Die Tatsache, dass es Menschen wie mich gibt, die sich an ein Leben ohne „Star Trek“ nicht erinnern können, zeigt den enormen Einfluss, den das Franchise auf unsere westliche Kultur hatte. Ich bin mit „Star Trek“ aufgewachsen, und ich glaube durchaus, dass es meine Werte und meine Weltsicht entscheidend mitgeprägt hat. Mit dem Start der sechsten Serie „Discovery“ ist die Zeit reif für einen persönlichen Rückblick.
Bei allem pädagogischen Wert glaube ich dennoch nicht, dass meine Eltern einen zweiten Gedanken daran verschwendet haben, als sie mich „The Next Generation“ anschauen ließen. Die Serie wurde in Deutschland zum ersten Mal 1990 im Nachmittagsprogramm ausgestrahlt. Damals war ich gerade neun Jahre alt, es könnte also sogar hinkommen, dass ich die Erstausstrahlung sah. Ich wusste indes nichts über die Originalserie mit Kirk und Spock oder die schwere Last, die dieses Sequel zu tragen hatte, ich liebte einfach Science-Fiction und genoss es, wöchentlich in dieses wundervolle Universum voller exotischer Aliens einzutauchen. Mich selbst als Fan zu bezeichnen, wäre mir gar nicht in den Sinn gekommen, „Star Trek“ war etwas, was bei uns zu Hause eben geschaut wurde. Irgendwann in den frühen Neunzigern erhielt ich dann auch die Gelegenheit, die Originalserie zu sehen, und in meiner Ahnungslosigkeit im Hinblick auf Spezialeffekte hielt ich sie für neuer als das Sequel – vermutlich, weil die Geschichten frischer wirkten.
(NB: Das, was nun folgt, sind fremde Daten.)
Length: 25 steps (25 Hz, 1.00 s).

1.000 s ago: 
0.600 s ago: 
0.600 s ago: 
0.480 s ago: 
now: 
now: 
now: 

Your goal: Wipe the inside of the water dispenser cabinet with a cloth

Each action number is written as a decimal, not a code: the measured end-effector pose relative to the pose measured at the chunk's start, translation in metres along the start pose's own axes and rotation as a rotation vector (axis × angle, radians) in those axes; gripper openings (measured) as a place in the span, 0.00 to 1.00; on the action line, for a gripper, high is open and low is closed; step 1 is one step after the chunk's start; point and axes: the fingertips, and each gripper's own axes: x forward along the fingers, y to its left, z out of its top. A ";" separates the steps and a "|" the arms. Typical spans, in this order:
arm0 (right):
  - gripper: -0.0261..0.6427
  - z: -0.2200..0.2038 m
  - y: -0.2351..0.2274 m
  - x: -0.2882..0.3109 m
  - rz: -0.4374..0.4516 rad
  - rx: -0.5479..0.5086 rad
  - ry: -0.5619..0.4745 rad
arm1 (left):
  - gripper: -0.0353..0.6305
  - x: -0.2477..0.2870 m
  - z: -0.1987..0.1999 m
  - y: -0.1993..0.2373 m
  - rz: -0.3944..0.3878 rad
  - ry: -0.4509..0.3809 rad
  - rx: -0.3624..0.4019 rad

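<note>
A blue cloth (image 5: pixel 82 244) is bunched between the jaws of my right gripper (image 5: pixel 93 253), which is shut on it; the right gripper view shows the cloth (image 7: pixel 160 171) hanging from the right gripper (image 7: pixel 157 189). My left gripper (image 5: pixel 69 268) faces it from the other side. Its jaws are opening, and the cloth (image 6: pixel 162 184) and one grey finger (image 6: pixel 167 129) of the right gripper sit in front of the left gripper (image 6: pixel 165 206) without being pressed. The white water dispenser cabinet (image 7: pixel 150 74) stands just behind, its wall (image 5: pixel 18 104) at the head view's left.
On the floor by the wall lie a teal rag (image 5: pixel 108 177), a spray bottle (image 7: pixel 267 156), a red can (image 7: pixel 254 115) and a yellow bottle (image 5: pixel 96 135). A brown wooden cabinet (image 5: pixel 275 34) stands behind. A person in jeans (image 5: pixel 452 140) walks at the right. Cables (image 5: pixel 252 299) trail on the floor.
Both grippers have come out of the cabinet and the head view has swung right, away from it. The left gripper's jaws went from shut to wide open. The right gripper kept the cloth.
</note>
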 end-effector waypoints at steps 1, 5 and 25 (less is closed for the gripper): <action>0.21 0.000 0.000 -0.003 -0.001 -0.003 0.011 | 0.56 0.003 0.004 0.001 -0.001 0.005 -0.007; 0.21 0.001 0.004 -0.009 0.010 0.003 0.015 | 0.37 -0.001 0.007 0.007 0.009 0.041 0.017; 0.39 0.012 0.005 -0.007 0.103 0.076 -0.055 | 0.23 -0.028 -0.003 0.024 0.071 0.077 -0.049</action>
So richtig bewusst wurde mir die Größe des Franchises aber erst mit dem Start von „Deep Space Nine“, das 1993 zeitweise parallel zu „The Next Generation“ lief. Die Serie, die von einigen Fans bis heute als Abkehr von Gene Roddenberrys ursprünglicher Vision verteufelt wird, war die erste, nach der ich wirklich und wahrhaftig süchtig war. Sie war auch die erste, die ich reviewte, was mir schließlich meinen ersten Schreibjob bei einem Science-Fiction-Newsletter einbrachte, für den ich später auch über „Voyager“ schrieb, obwohl ich mit diesem Ableger ehrlicherweise nie richtig warm wurde.
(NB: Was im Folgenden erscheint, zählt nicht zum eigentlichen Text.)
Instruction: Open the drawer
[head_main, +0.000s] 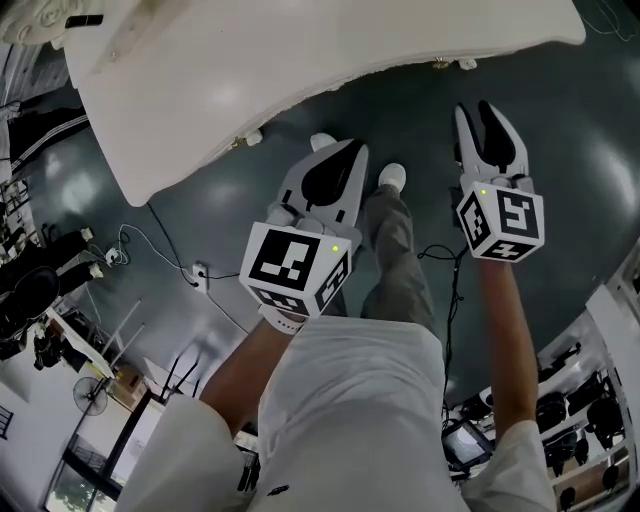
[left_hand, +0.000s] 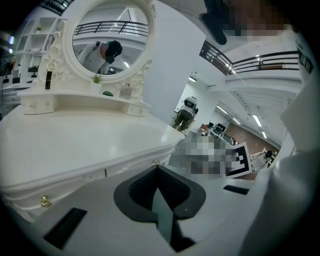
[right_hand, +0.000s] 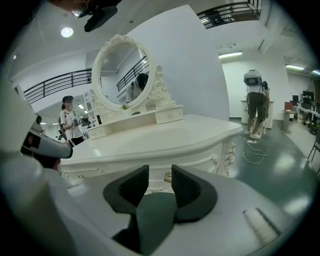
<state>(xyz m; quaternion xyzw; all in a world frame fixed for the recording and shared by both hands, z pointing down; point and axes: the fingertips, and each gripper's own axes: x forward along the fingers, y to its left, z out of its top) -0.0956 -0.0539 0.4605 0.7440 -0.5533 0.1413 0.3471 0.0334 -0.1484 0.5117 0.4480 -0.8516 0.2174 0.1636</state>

Ich bin sicher kein typischer Trekkie, falls so etwas überhaupt existiert. Es ist, wie ich schon eingangs schrieb: „Star Trek“ war für mich nie etwas, wovon ich explizit Fan war. Ich habe das Franchise immer als eine Art übergeordnete Instanz empfunden – unangreifbar und Quelle der Inspiration für alle anderen Genre-Produktionen. Das ist auch der Grund, warum mich Merchandise (anders als bei anderen Dingen, die ich mag) niemals interessiert hat, warum ich kaum mehr als drei „Star Trek“-Romane gelesen habe und noch nie auf einer Convention war. Es ist aber auch gerade diese Vormachtstellung, die dem Franchise in den letzten Jahren so fürchterlich geschadet hat, denn sie ist mittlerweile nur noch eingebildet. Das Paradebeispiel dafür ist „Battlestar Galactica“, denn die darin erzählten Geschichten, die Optik, aber auch die Art und Weise, wie die Figuren gezeichnet wurden, waren zu der Zeit nicht nur für das Genre, sondern für Serien generell stilprägend. „Star Trek“ verlor seine Stellung als Mutter aller Science-Fiction-Serien, und das konnten weder die fünfte Serie „Enterprise“ noch die Reboot-Filme von JJ Abrams aufhalten, weil sie den Trends nur mehr hinterherhechelten.
Mit „Discovery“ schlagen die Verantwortlichen nun ein neues Kapitel „Star Trek“ auf, und es wird sich nicht vermeiden lassen, dass ihnen das wiederum etliche Fans übelnehmen. Aber es ist der nachvollziehbare Versuch, etwas Relevantes zu schaffen und erzählerisch neue Wege zu gehen, wo es visuell kaum noch möglich ist – dabei aber dem Vermächtnis von fünfzig Jahren Seriengeschichte treu zu bleiben. Das wird gewiss nicht in jeder Hinsicht gelingen, aber der Auftakt zumindest stimmt hoffnungsvoll, dass es irgendwann wieder völlig normal ist, dass gerade „Star Trek“ läuft.